Non ero stato messo lì per sbaglio. C’era anche Ahriman a tessere le sue trame per la distruzione dell’umanità. Vedeva Ogotai di notte e gli dava una bevanda che aiutava il Gran Khan a dormire. Una medicina? Un liquore? Un veleno a effetto cumulativo?

Perché Ogotai stentava a dormire? Gli rimordeva la coscienza? Diceva di essere stanco delle guerre e dei massacri, eppure reggeva un impero che doveva continuare a espandersi per non sgretolarsi in tante lotte tribali. Così mi aveva detto Ye Liu Chutsai.

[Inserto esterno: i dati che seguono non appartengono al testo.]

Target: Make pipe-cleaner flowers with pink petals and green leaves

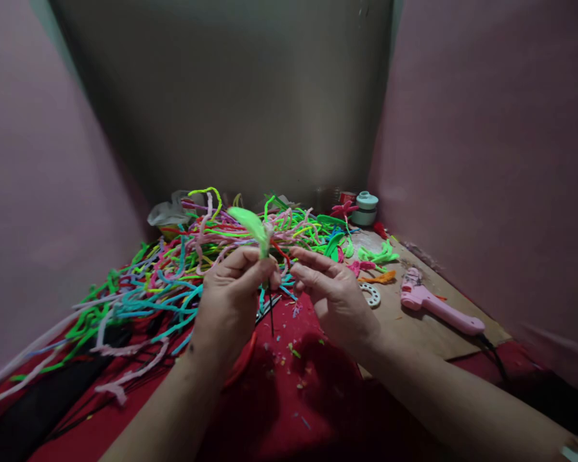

Scossi la testa. Il senso mi sfuggiva. Ogotai si godeva le ricchezze di tutta l’Asia, desiderando la pace, mentre i suoi fratelli e nipoti imperversavano in Medio Oriente, in Europa e in Cina. Com’era possibile che quello fosse un punto di transizione decisivo del continuum spazio-temporale? Quali erano i piani di Ahriman? Come sarei riuscito a bloccarlo se ignoravo a cosa mirasse?

Certo, un sistema c’era. Uccidere Ahriman. Aspettarlo nel suo tempio di pietra e tagliargli la gola. Ucciderlo come lui aveva ucciso Aretha, con crudeltà e decisione.

Ma un’idea opposta mi colpì. Forse Ahriman voleva proprio quello! Non aveva nascosto la sua presenza lì. Non aveva cercato di fare del male né a me né ad Agla. Non aveva fatto nulla per impedirmi di scoprire che andava ogni notte nella tenda di Ogotai. Forse la sua uccisione avrebbe innescato una sequenza di eventi che avrebbero portato alla realizzazione del suo piano.

Mi sentivo sospeso a mezz’aria, in bilico nel nulla mentre due grandi forze mi attiravano in direzioni opposte. Ero lacerato, eppure non potevo fare nulla. Ero paralizzato. Non potevo muovermi, non potevo agire, finché non avessi saputo qualcosa di più circa i piani di Ahriman.

Le mie riflessioni, e il sonno di Agla, furono bruscamente interrotte da un battito insistente alla porta.

— Che c’è? — chiese Agla, subito sveglia.

Chiunque fosse là fuori, sembrava intenzionato ad abbattere la porta.

Mi alzai, infilando la tunica, mentre Agla si raggomitolava sotto le coperte, spaventata.